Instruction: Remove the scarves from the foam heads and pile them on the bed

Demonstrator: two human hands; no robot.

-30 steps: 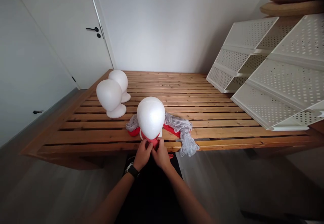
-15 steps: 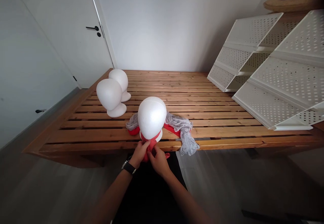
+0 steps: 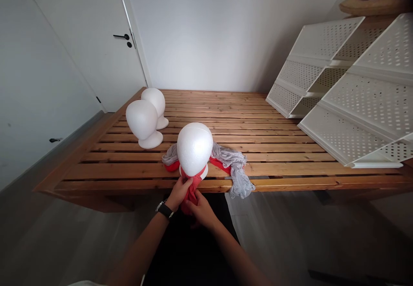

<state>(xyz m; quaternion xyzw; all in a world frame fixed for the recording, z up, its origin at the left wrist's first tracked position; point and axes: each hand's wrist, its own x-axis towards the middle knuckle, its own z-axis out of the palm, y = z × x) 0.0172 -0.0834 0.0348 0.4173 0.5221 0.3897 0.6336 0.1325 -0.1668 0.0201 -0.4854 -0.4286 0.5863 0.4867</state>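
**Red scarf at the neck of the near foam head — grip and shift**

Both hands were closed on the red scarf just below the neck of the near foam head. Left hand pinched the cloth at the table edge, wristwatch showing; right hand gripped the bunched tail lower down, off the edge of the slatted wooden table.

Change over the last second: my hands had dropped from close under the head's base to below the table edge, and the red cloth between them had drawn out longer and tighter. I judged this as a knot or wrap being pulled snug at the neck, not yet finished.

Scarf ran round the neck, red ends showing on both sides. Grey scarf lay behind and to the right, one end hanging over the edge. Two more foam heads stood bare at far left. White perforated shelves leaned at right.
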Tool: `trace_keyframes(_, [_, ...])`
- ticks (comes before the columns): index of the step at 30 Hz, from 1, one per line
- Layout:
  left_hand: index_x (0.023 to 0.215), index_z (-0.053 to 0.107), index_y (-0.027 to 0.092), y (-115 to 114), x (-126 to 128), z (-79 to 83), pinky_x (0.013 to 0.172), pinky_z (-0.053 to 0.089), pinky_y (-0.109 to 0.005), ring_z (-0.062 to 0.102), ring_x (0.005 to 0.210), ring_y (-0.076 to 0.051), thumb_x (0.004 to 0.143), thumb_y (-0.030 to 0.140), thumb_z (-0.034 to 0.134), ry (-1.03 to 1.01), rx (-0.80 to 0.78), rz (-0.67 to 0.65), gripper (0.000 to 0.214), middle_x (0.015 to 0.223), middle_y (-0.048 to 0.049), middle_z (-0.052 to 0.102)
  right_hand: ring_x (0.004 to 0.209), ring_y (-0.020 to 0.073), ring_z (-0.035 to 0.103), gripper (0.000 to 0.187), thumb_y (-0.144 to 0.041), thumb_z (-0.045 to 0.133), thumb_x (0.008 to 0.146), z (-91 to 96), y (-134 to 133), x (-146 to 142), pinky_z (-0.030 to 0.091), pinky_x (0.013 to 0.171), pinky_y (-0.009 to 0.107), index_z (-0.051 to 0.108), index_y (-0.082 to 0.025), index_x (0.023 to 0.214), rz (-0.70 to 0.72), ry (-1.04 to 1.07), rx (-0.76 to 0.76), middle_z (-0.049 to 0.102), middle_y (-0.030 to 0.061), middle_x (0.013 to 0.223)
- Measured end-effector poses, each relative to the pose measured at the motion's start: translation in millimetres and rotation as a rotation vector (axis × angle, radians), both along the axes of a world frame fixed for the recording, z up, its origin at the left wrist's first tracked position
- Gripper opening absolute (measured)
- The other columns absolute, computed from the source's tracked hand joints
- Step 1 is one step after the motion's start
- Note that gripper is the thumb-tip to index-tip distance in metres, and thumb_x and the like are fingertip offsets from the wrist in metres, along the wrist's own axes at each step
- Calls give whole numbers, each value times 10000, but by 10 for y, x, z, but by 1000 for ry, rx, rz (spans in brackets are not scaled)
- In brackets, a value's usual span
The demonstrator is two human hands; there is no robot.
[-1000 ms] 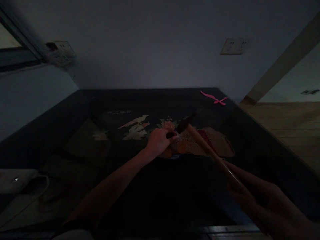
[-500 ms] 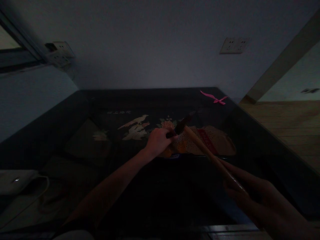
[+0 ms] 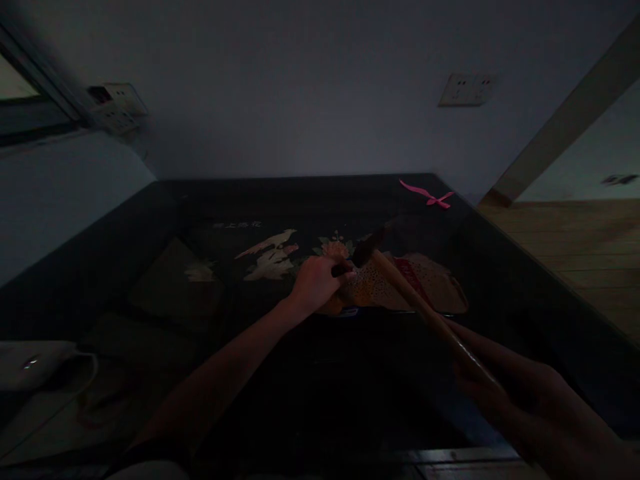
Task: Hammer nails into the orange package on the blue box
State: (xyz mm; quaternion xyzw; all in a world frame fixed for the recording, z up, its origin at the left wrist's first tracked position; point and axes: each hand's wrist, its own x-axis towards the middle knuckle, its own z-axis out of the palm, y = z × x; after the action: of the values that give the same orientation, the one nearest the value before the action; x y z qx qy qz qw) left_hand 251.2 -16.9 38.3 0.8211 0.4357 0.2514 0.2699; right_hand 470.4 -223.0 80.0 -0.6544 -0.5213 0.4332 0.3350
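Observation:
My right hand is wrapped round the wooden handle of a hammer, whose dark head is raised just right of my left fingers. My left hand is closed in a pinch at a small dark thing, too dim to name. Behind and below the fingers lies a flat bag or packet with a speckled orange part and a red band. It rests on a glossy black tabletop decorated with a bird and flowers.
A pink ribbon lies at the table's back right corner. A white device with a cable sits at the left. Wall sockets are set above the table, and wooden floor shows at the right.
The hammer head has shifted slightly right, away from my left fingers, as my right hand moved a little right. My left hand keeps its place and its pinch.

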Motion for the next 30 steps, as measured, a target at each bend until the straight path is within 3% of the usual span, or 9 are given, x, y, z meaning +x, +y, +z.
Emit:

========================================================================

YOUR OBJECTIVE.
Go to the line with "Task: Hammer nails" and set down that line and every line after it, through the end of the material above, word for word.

WRITTEN ANSWER.
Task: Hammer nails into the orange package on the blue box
State: (xyz mm; quaternion xyzw; all in a world frame fixed for the recording, z up, its origin at the left wrist's first tracked position; point and axes: each hand's wrist, its own x-axis towards the middle knuckle, its own z-axis out of the palm, y = z × x; after the action: of the values that give the same orientation, the one nearest the value before the action; x y z qx qy qz qw) left_hand 251.2 -16.9 38.3 0.8211 0.4357 0.2514 0.2699; right_hand 470.4 -223.0 80.0 -0.6544 -0.5213 0.4332 0.3350
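Observation:
My right hand is wrapped round the wooden handle of a hammer, whose dark head is raised just right of my left fingers. My left hand is closed in a pinch at a small dark thing, too dim to name. Behind and below the fingers lies a flat bag or packet with a speckled orange part and a red band. It rests on a glossy black tabletop decorated with a bird and flowers.
A pink ribbon lies at the table's back right corner. A white device with a cable sits at the left. Wall sockets are set above the table, and wooden floor shows at the right.
The hammer head has shifted slightly right, away from my left fingers, as my right hand moved a little right. My left hand keeps its place and its pinch.
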
Motion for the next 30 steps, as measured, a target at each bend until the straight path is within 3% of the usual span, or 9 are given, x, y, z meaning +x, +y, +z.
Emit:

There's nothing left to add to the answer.